Most people who drive cross-country think they’re saving money. They’re usually wrong. When you add up gas, hotels, food, and actual wear on the car, driving a 2,000-mile route costs $900–$1,300. A Montway Auto Transport quote for the same route? Around $850–$1,050 on open transport. The math is much closer than people assume — and sometimes shipping is genuinely cheaper.
I’ve relocated three times in five years: Chicago to Portland, Portland to Miami, and Miami back to Chicago. I’ve driven once and shipped twice. Here’s what the experience actually taught me.
What Driving and Shipping Really Cost Side by Side
The honest answer starts with real line items. People consistently undercount driving costs by forgetting hotels, food, and the depreciation from added miles. Let’s use Chicago to Los Angeles — roughly 2,000 miles — as the baseline.

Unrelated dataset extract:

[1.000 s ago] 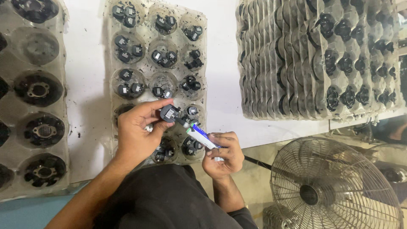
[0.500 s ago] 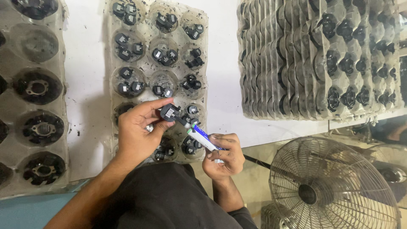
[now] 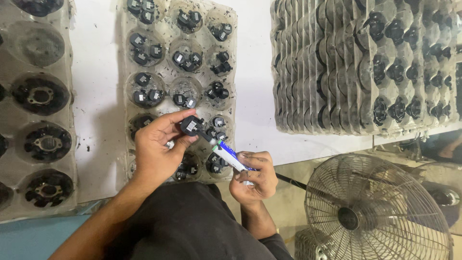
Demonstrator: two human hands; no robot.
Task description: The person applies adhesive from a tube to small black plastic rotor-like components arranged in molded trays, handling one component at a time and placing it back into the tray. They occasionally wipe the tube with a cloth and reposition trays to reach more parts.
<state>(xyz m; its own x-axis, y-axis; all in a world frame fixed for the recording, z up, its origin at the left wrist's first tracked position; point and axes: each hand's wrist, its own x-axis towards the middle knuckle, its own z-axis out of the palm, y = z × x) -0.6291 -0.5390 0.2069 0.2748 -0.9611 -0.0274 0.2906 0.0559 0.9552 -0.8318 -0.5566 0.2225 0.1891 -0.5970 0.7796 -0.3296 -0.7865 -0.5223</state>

The True Cost of Driving 2,000 Miles
| Expense | Efficient Car (25 mpg) | Truck or SUV (18 mpg) |
|---|---|---|
| Gas at $3.50/gallon | $280 | $389 |
| Hotels — 3 nights at $120/night | $360 | $360 |
| Food — 4 days at $50/day | $200 | $200 |
| Car depreciation at $0.10/mile | $200 | $200 |
| Total | $1,040 | $1,149 |
Most people quote their gas cost and stop there. That $280 number becomes $1,040 the moment you’re honest about everything else.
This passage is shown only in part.